Reputation: 319
I have a table df
like this, but longer and with many other type
values.
type | weight |
---|---|
a | 35.1 |
a | 36.7 |
b | 100.2 |
b | 99.3 |
b | 102.0 |
b | 5.0 |
a | 38.2 |
a | 250.8 |
I want to remove from df
all records with outliers using the 95th percentile but broken down into individual values in the type
column.
For a single value of type, I do it like this:
my_perc = 95
temp = df[df['type'] == 'a']
temp[temp.weight < np.percentile(temp.weight, my_perc)]

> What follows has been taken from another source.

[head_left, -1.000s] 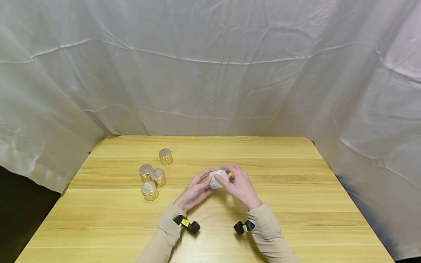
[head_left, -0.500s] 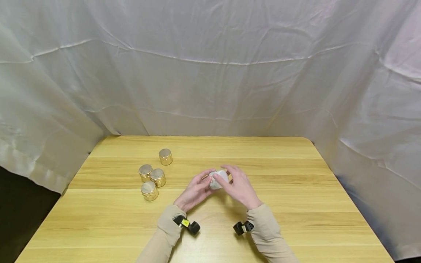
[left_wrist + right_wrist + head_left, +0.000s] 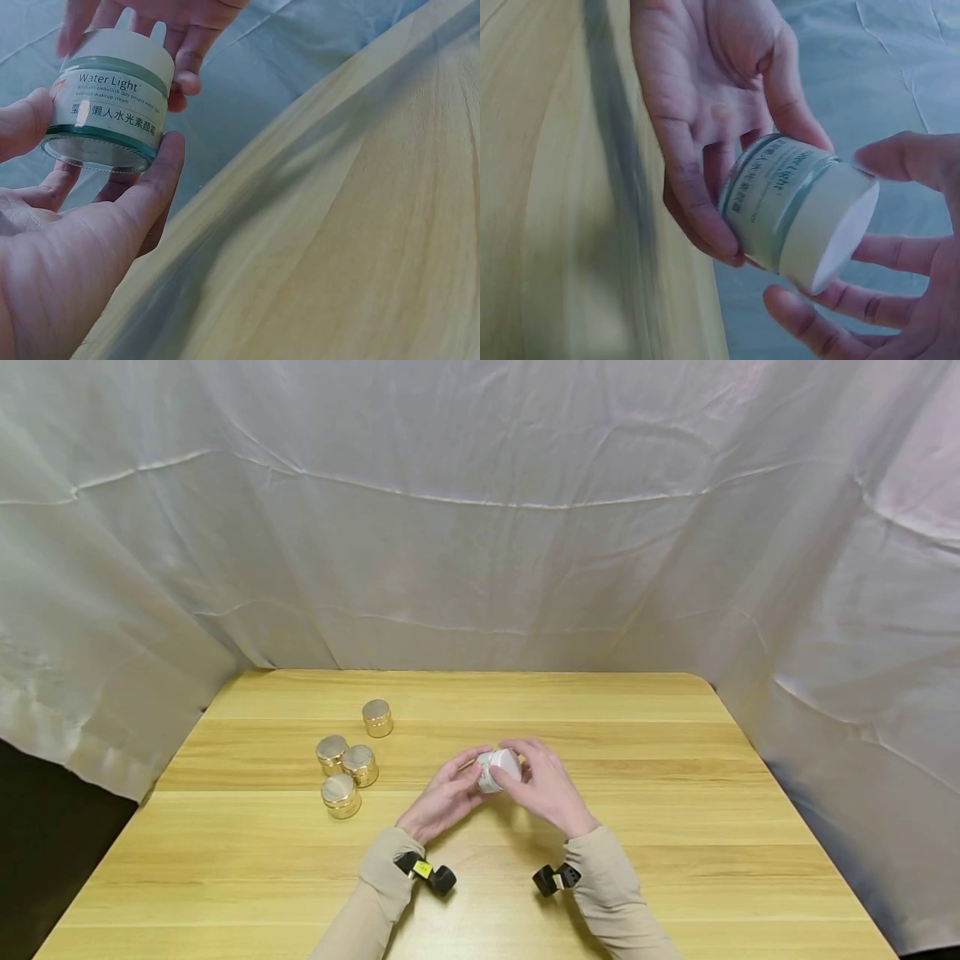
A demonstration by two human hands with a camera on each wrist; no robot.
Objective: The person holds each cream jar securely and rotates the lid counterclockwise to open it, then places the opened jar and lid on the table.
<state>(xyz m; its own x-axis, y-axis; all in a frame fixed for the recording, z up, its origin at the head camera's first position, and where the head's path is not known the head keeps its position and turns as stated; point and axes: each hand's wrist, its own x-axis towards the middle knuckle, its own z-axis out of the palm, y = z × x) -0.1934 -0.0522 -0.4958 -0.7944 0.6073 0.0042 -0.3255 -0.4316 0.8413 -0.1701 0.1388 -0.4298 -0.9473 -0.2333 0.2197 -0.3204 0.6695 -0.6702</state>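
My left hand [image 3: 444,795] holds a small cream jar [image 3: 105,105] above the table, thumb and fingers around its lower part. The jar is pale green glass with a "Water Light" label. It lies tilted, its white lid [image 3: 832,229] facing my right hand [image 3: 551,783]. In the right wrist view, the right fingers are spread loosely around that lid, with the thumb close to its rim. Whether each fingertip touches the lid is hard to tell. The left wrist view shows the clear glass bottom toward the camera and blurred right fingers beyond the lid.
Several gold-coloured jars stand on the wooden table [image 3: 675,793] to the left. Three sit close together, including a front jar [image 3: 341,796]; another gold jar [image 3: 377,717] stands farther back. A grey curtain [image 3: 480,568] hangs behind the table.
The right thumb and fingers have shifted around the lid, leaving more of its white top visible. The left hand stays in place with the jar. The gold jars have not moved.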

Now I would like to do this automatically for the whole table df
, taking into account individual groups in the type
column.
I also tried this:
df[df.groupby(['type'])['weight'] < np.percentile(df.weight, my_perc)]
But it doesn't work.
Do you have any idea for this?
Upvotes: 4
Views: 539
Reputation: 18456
You can use DataFrame.groupby
and group the dataframe on type
then calculate the percentile using np.percentile
for weight
column for each of the group to get the required result:
df.groupby('type')['weight'].apply(lambda x:x[x.le(np.percentile(x, 95))]).droplevel(axis=0, level=1).reset_index()
type weight
0 a 35.1
1 a 36.7
2 a 38.2
3 b 100.2
4 b 99.3
5 b 5.0
Upvotes: 0
Reputation: 319
Ok, probably problem solved:
my_perc = 0.95
df[df.groupby('type')['weight'].transform(lambda x : x < x.quantile(my_perc))]
Upvotes: 3